For example, let's create the variable `age` by subtracting the `yearOfBirth` variable from the current year:
```{r}
beatles$age <- 2019 - beatles$yearOfBirth
beatles
```
You can also make a new column of all the same value by just providing one value:
```{r}
beatles$hometown <- 'Liverpool'
beatles
```
# Dealing with actual data
Now that we know what a data frame is, let's start working with actual data! We are going to use the `msleep` dataset, which contains data on sleep times and weights of different mammals. The data are taken from [V. M. Savage and G. B. West. "A quantitative, theoretical framework for understanding mammalian sleep." _Proceedings of the National Academy of Sciences_, 104 (3):1051-1056, 2007.](https://www.pnas.org/content/104/3/1051.long).
The dataset is stored as a comma separated value (CSV) file.
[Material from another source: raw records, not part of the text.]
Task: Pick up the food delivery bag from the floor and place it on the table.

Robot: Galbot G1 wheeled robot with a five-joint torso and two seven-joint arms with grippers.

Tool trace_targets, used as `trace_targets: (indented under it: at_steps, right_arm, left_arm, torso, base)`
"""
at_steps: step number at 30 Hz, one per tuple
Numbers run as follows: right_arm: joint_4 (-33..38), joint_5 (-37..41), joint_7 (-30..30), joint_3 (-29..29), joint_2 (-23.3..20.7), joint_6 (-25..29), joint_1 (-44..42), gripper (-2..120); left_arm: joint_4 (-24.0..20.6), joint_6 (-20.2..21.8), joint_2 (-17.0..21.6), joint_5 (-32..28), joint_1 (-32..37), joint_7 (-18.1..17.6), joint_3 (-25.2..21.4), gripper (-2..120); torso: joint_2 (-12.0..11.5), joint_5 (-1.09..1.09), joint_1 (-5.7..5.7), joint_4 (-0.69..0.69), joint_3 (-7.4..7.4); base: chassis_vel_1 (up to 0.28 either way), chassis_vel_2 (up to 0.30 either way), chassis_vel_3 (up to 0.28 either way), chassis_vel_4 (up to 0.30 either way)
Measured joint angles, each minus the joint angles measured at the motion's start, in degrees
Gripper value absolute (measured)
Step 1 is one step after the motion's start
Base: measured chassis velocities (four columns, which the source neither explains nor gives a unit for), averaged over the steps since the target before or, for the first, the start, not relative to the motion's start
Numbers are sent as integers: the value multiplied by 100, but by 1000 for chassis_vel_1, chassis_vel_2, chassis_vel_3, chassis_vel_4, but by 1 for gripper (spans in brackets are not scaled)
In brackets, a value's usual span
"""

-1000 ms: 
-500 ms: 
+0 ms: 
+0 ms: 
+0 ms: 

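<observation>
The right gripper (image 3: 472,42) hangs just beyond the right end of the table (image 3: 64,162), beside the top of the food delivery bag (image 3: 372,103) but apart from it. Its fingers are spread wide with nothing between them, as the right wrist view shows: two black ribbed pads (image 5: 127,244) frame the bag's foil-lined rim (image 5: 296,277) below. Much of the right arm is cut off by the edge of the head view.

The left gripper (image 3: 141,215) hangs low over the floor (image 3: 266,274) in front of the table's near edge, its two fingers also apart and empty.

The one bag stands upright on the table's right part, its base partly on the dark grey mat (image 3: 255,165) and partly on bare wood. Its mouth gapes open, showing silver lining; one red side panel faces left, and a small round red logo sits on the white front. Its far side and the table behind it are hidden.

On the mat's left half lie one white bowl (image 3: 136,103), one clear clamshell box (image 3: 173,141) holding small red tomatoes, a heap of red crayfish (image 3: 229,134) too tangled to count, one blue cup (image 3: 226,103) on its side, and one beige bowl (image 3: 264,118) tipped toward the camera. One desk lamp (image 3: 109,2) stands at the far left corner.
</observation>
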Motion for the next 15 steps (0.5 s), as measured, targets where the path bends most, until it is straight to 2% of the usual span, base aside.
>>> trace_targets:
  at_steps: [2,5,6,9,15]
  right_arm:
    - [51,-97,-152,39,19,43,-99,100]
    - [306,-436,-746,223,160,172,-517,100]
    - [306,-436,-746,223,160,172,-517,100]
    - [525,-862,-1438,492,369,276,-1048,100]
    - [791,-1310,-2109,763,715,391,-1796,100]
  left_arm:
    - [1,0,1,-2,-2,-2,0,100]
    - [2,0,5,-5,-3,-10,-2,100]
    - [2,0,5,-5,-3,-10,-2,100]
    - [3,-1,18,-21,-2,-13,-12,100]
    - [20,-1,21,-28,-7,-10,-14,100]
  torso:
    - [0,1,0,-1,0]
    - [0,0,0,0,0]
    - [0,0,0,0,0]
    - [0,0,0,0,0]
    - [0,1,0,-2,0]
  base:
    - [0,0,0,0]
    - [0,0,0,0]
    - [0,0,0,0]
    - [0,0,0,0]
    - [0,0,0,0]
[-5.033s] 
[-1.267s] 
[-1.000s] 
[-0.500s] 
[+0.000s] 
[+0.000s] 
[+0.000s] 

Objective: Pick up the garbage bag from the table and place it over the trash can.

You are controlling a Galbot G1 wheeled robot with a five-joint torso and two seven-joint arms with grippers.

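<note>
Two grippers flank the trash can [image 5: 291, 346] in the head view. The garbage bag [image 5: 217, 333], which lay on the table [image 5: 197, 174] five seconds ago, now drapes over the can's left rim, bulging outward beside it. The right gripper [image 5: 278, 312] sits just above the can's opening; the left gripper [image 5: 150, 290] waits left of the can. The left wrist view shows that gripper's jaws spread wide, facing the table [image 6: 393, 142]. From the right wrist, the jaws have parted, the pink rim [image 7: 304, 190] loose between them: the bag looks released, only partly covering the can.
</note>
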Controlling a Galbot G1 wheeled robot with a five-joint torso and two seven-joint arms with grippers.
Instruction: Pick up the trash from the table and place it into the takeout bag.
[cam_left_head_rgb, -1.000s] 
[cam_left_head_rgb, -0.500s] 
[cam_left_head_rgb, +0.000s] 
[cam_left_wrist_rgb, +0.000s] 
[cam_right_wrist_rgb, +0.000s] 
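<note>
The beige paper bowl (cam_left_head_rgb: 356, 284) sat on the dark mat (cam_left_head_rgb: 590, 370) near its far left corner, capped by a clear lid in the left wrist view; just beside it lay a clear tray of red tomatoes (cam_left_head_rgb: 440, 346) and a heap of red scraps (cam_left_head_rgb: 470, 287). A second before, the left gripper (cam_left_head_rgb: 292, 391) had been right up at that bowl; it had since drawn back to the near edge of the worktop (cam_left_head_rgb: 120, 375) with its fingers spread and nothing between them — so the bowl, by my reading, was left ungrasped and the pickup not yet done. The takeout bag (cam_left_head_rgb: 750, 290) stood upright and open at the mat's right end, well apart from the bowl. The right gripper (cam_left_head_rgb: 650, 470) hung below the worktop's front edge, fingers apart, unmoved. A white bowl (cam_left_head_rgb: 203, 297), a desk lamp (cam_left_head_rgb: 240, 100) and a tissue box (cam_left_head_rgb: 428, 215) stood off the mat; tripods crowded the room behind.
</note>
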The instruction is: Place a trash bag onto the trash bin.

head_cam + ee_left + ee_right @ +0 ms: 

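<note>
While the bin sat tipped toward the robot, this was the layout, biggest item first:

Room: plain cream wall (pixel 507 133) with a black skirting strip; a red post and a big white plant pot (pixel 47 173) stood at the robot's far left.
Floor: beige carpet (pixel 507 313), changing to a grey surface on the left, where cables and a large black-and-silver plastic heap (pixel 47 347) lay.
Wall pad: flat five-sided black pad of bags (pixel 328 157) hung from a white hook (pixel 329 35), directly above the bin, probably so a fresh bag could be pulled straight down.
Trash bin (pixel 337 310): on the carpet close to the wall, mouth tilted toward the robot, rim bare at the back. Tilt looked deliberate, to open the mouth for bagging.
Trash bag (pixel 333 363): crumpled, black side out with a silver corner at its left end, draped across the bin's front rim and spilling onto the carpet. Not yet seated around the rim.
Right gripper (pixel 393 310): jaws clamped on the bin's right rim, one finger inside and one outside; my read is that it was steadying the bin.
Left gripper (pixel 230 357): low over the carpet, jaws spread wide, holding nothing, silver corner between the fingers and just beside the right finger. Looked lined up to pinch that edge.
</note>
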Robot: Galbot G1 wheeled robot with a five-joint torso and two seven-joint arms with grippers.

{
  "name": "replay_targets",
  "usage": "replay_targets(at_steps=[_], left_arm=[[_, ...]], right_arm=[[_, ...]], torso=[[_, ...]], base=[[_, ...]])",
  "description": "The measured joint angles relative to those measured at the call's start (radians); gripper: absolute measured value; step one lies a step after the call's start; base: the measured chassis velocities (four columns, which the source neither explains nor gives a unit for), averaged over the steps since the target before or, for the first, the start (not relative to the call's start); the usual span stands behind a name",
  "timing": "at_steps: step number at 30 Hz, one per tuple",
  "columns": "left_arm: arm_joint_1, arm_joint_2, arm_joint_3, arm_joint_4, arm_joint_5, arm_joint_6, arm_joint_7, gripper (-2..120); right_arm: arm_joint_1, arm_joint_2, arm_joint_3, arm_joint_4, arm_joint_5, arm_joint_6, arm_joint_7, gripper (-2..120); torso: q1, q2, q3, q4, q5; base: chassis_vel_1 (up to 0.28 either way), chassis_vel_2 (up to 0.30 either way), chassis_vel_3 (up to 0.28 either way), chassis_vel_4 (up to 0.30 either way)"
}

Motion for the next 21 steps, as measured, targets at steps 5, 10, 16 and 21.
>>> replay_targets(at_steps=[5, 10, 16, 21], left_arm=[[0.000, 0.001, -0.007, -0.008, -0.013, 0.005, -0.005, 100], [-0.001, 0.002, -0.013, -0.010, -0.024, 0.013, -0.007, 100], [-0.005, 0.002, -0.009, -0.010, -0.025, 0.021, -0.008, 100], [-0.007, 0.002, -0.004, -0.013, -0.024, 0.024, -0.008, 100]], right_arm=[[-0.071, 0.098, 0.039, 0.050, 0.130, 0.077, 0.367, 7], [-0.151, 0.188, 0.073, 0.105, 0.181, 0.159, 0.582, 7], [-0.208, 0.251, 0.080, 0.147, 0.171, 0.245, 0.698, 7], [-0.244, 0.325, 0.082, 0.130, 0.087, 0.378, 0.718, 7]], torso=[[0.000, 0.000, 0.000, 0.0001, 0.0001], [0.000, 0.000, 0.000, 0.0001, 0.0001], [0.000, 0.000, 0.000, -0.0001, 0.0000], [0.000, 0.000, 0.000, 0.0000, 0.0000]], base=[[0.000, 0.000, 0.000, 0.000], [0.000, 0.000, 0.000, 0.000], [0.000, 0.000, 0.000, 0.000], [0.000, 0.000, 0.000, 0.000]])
Each row holds information for a single animal, and the columns represent:
| Column Name | Description |
|------------------|------------------------------------|
name | Common name
genus | The taxonomic genus of animal
vore | Carnivore, omnivore or herbivore?
order | The taxonomic order of animal
conservation | The conservation status of the animal
sleep_total | Total amount of sleep, in hours
sleep_rem | REM sleep, in hours
sleep_cycle | Length of sleep cycle, in hours
awake | Amount of time spent awake, in hours
brainwt | Brain weight in kilograms
bodywt | Body weight in kilograms
## R Setup
Before we dig into the data, let's prepare our analysis environment by following these steps:
1) Create a new R Project called "data-analysis-tutorial" and save the folder somewhere on your computer (see the ["RStudio projects"](L1.2-getting-started.html#33_rstudio_projects.html) section from waaaaay back on week 1).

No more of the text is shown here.